The second one will be easier to clean up around the saw.


----------



## Upgrayedd (Mar 1, 2015)

Thanks guys… I also like the 2nd better, but when i showed my brother, he was emphatic on the first option.
Both will work, but I just think it's cleaner look in 2nd option, and no drop off on use ability


----------



## tmasondarnell (Jul 2, 2013)

The other advantage of #2 is that if you change saws, you have more flexibility.


----------



## Upgrayedd (Mar 1, 2015)

Excellent point.


----------



## pete724 (Mar 9, 2016)

In #1 when you miter the saw all the way does it hit the wing??

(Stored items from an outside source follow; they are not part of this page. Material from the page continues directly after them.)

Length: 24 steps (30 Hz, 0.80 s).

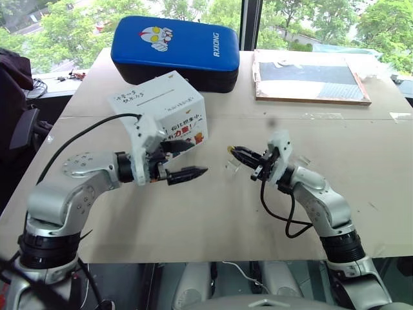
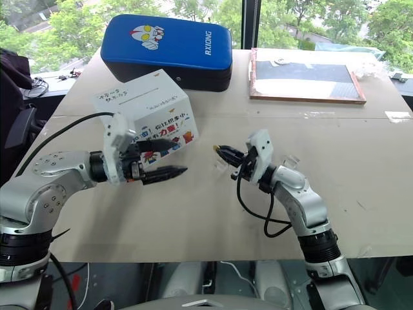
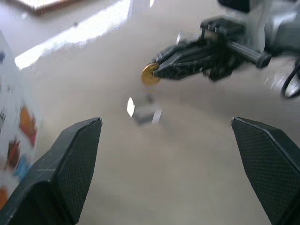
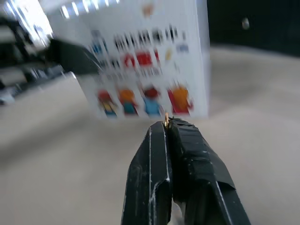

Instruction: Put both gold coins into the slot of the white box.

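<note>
Here the right gripper [image 1: 233, 152] is pinching its two black fingers together on one gold coin [image 3: 150, 74], gripping it by the faces so that a sliver of the edge is peeking out past the tips, raised off the table [image 1: 213, 219] and pointing toward the white box [image 1: 161, 110]. The left gripper [image 3: 166, 140] is hovering just in front of the box's printed side with its fingers spread wide and nothing between them. The box is sitting behind it, in front of the blue padded case [image 1: 177, 48]. The coin is looking thin, stiff, light and slick, so a flat pinch across both faces is probably holding best, with enough rim left free to lead into the slot; I cannot make out a second coin. A small clear piece [image 1: 232, 165] is lying on the table below the right fingers.
</note>
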Motion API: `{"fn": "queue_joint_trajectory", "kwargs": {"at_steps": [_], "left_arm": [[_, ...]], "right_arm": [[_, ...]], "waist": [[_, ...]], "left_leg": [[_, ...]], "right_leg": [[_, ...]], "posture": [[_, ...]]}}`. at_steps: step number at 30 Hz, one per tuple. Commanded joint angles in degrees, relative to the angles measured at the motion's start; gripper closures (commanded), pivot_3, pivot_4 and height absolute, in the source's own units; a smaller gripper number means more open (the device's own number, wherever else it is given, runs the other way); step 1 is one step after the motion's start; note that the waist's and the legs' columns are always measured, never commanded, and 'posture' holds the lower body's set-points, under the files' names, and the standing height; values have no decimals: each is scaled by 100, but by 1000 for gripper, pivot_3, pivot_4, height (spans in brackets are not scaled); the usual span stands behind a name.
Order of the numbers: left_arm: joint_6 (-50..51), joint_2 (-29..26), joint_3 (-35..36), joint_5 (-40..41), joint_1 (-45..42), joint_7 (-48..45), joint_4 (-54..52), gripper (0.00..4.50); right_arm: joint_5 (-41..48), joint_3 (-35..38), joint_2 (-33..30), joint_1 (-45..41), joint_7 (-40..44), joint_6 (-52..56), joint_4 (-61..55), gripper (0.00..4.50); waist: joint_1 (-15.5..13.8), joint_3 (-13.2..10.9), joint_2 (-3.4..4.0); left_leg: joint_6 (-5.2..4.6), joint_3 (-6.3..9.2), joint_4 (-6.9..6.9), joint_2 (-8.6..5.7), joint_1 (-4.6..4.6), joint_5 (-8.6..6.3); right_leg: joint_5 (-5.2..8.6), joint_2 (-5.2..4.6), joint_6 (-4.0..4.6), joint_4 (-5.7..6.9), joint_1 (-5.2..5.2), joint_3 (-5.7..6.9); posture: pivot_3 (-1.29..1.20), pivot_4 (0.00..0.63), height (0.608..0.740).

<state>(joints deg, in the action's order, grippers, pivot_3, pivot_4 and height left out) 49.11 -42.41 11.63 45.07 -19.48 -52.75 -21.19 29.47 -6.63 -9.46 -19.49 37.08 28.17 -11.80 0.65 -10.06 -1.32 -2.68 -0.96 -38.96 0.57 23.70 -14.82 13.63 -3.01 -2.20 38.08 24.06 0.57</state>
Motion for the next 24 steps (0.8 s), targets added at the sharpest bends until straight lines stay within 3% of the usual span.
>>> {"fn": "queue_joint_trajectory", "kwargs": {"at_steps": [1, 9, 12, 15, 21, 22, 24], "left_arm": [[444, 747, 630, 1338, -245, 771, 110, 0], [141, 2213, 1114, 3400, -449, 2222, 166, 0], [25, 2498, 1014, 3746, -434, 2487, 49, 0], [-37, 2554, 925, 3982, -397, 2602, -11, 1215], [12, 2351, 704, 4112, -302, 2526, -33, 4182], [15, 2328, 677, 4136, -299, 2517, -37, 4471], [10, 2295, 612, 4170, -285, 2512, -62, 4471]], "right_arm": [[1276, 404, 405, -202, -344, 701, -804, 4412], [2890, 717, 1098, -535, -1159, 1298, -1328, 4412], [3093, 749, 1160, -627, -1345, 1325, -1335, 4412], [3212, 766, 1129, -694, -1447, 1318, -1299, 4500], [3431, 743, 1035, -785, -1531, 1326, -1299, 4500], [3447, 732, 1020, -789, -1534, 1326, -1299, 4500], [3451, 699, 998, -790, -1525, 1319, -1286, 4500]], "waist": [[-3, 1, 0], [-3, 3, 0], [1, 3, -1], [5, 4, 0], [7, 4, 0], [7, 4, 0], [7, 4, 0]], "left_leg": [[0, 6, -3, 0, 1, 0], [1, 16, -8, -6, 0, 0], [1, 18, -14, -10, 1, 0], [0, 17, -14, -15, -1, 0], [0, 15, -14, -17, -3, 0], [0, 15, -14, -17, -2, 0], [0, 14, -14, -17, -3, 0]], "right_leg": [[0, -5, 0, 2, -2, 0], [-1, -14, 1, 6, -5, 1], [-2, -18, 1, 5, -12, 3], [-2, -12, 0, 6, -13, 3], [-2, -3, 0, 6, -13, 10], [-2, -2, 0, 5, -13, 11], [-2, -1, 0, 5, -13, 11]], "posture": [[0, 150, 740], [0, 150, 740], [0, 150, 740], [0, 150, 740], [0, 150, 740], [0, 150, 740], [0, 150, 740]]}}
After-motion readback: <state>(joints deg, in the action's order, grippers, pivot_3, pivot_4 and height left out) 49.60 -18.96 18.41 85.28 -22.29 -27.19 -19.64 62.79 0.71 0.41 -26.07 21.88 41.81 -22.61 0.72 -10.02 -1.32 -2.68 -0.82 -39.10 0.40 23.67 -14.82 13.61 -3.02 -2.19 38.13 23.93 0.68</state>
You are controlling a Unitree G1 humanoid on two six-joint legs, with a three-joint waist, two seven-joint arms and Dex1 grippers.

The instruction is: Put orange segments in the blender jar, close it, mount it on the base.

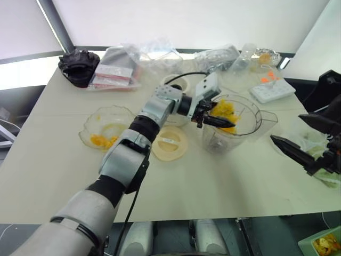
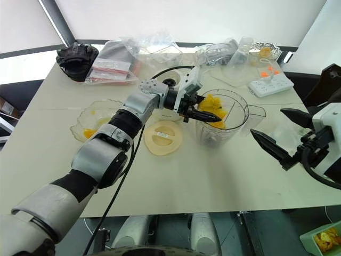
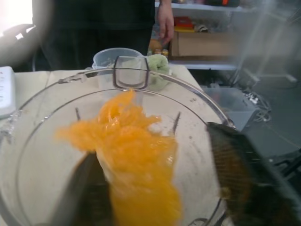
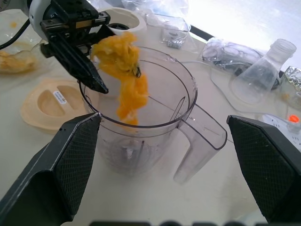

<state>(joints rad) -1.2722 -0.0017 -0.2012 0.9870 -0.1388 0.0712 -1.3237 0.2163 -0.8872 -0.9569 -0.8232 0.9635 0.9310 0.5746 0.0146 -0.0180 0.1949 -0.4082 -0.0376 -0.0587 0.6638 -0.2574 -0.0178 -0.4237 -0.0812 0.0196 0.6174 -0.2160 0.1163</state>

if mitered all the way and then the saw slides out, does it then hit??


----------



## Gene01 (Jan 5, 2009)

> The other advantage of #2 is that if you change saws, you have more flexibility.
> 
> - tmasondarnell


Absolutely. VOE.
Although, bsk84 (above) makes some good points.


----------



## craftsman on the lake (Dec 27, 2008)

Either way is okay . No 2 will not be a problem. The gap won't affect cutting.


----------



## pontic (Sep 25, 2016)

Howcome everyone of the "chopshelfs" under construction I've seen here lately are being constructed without an adjustment system for the saw mounting platform? I know everyone says shims but I think that is a pain. Wood moves even plywood and eventually an adjustment will be needed to make the saw true to the fence once again.


----------



## Upgrayedd (Mar 1, 2015)

> Howcome everyone of the "chopshelfs" under construction I ve seen here lately are being constructed without an adjustment system for the saw mounting platform? I know everyone says shims but I think that is a pain. Wood moves even plywood and eventually an adjustment will be needed to make the saw true to the fence once again.
> 
> - pontic


To be honest I never even considered it. I've never seen one, but you got me thinking. What I've been doing for years is to shim it and move on… no worries. 
My old design (link below) was ok, but I wanted cubbys under wings and saw:
http://lumberjocks.com/projects/206586

My new design uses shims as seen below, and never thought much about it… if there is a better way point me to it please! (Pointing to my shims in pic 2 - lower left corner.) 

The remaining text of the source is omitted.